I'm new at sewing so have been watching videos. One of the things I wanted to be able to learn how to do was mend holes in the knees of my boys' jeans. From youtube I learned how to darn by buying a free-motion/darning/quilting foot, and buying thread that matches the jeans color.

Skip this paragraph if you already know about this darning method: for those that don't know (as I didn't), it's a method that makes the hole/rip look as if it never happened as opposed to putting on an obvious patch - not that patches aren't also fun. You find a piece of similar fabric, cut it to the right size (a bit bigger than the hole, all around), place it under the hole by sticking it up there underneath (and also trimming any frayed edges, by the way), then pinning the fabric that's underneath to the jeans by placing the two parts together into a position that leaves the hole as closed as possible. Then you sew free-motion style (after pressing the button on your machine that lowers the feed dogs), as if crossing out a word with ink (!), back and forth in straight lines and then up and down along the line (where the tear is) until it's all sewed together. I also saw a video in which a woman just closed the hole shut using a wide zigzag over the rip instead of using free-motion. Anyway from a small distance you'll end up with something that looks like there was never a hole there - pretty cool - and I'm told that over a few more washes it blends in even more.

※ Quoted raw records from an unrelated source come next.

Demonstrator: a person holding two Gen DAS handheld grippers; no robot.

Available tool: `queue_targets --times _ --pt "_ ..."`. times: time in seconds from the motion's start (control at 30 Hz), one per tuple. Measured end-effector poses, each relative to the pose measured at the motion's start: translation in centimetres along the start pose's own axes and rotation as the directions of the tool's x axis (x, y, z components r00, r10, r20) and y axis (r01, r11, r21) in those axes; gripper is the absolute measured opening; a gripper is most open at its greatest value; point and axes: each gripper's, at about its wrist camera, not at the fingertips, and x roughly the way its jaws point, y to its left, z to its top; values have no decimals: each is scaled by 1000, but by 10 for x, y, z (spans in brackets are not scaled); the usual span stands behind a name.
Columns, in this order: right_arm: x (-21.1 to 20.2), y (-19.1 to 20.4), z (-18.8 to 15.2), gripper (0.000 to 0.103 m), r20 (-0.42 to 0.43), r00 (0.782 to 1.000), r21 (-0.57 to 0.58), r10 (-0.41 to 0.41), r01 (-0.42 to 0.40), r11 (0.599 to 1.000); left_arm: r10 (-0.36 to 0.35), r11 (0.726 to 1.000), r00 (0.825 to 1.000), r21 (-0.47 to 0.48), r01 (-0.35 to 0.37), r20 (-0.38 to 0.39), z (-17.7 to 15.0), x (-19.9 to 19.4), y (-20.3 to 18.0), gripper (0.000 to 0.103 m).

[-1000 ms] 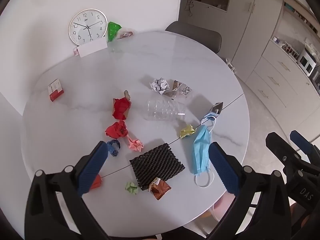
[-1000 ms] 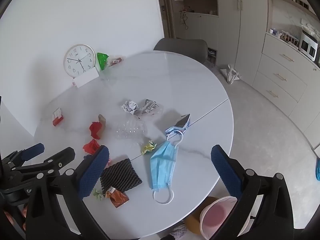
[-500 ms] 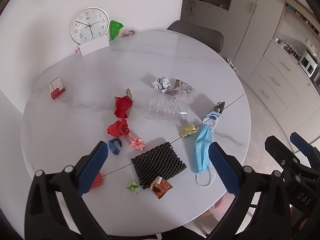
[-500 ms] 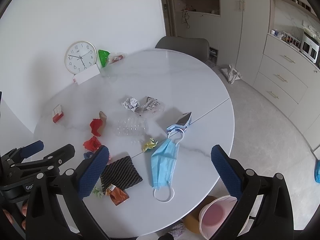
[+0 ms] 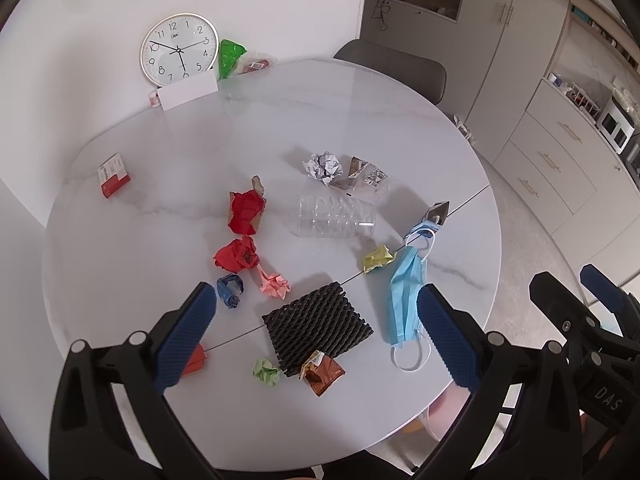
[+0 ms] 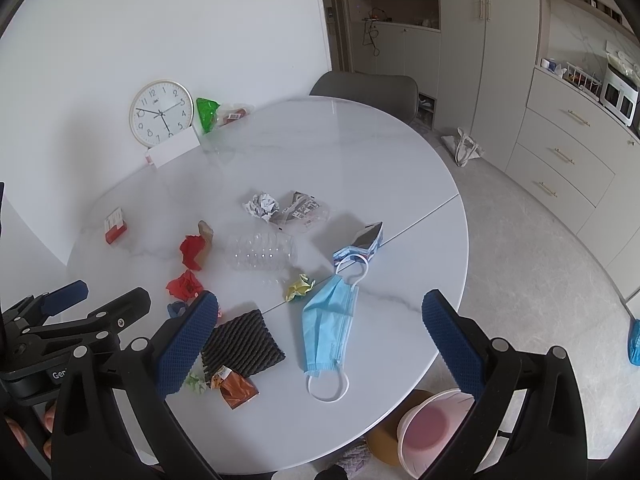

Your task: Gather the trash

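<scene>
White table (image 5: 280, 128) far half bare; both grippers (image 5: 316, 332) (image 6: 320, 344) spread above near-edge litter.

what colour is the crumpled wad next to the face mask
Yellow: the crumpled wad beside the light blue face mask, clearest in the left wrist view.

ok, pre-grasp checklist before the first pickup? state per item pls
1. Left gripper open, holding nothing: ok.
2. Right gripper open, holding nothing: ok.
3. Blue face mask lies flat near the table edge, nothing on top of it: ok.
4. Pink bin is on the floor below the table edge, opening visible: ok.
5. Clear plastic bottle may roll if nudged: cannot tell.
</scene>
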Motion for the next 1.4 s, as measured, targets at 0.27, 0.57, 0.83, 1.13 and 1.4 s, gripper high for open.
queue_targets --times 0.27,0.57,0.83,1.13,1.4 --pt "0 3 -3 101 -3 1000 -10 1 -1 1000 1 1000 1000 -6 -1 1 -1 -1 2 96" --pt "1 6 0 101 -11 1000 -10 4 -4 1000 1 1000 1000 -8 -1 -6 -1 1 4 96" --pt "2 7 0 101 -15 1000 -12 -1 0 1000 1 1000 1000 -11 -2 -12 -2 2 5 96" --pt "3 8 1 101 -21 1000 -14 0 -1 1000 0 1000 1000 -12 -1 -15 -2 3 5 96" --pt "4 8 2 101 -23 1000 -15 0 -1 1000 4 1000 1000 -11 -4 -14 -2 4 5 96"
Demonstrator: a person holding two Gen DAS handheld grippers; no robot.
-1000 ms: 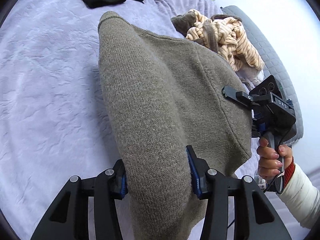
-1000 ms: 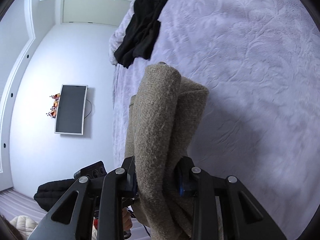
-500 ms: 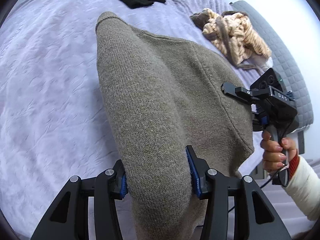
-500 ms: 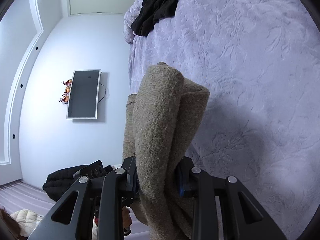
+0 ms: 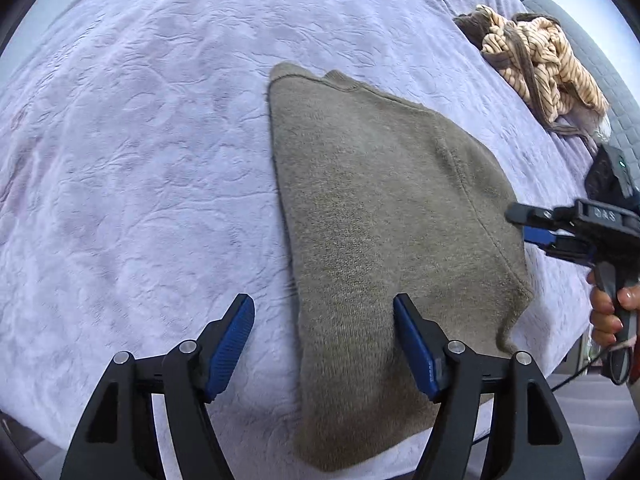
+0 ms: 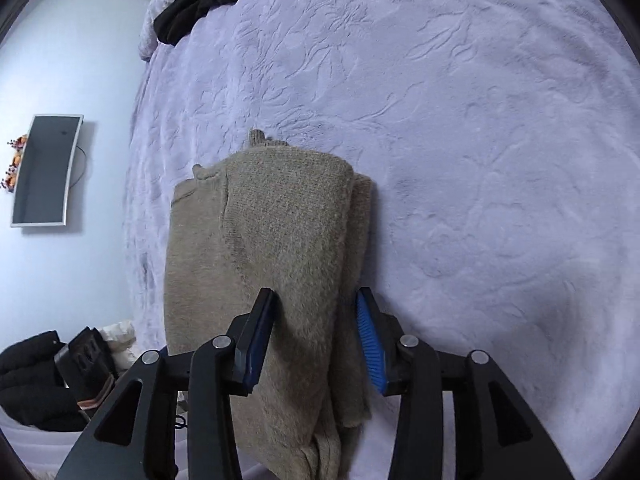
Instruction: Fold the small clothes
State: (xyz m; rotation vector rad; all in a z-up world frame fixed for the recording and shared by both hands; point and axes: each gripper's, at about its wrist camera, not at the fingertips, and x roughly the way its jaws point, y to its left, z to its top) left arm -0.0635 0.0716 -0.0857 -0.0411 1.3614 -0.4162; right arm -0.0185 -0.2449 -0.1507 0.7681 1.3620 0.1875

Ok so here's my problem - well two problems actually:

1) my sons said their jeans felt rough and bulky on the inside, under the mending job. That makes sense cause even after trimming the edges, there is essentially a patch on the inside with a lot of "scribbled" thread holding it in place. I bought the thread from a sewing store and the woman helped me pick out some great matching colors in a variety of blues and greys, however I assumed they were appropriate for this type of work since I told her my intentions. Should I have gotten some special kind of thread that's softer? She might have just picked out a standard thread of the appropriate color. It would have been decent quality cause it was a small boutique Bernina dealership store that only sells nice stuff but still...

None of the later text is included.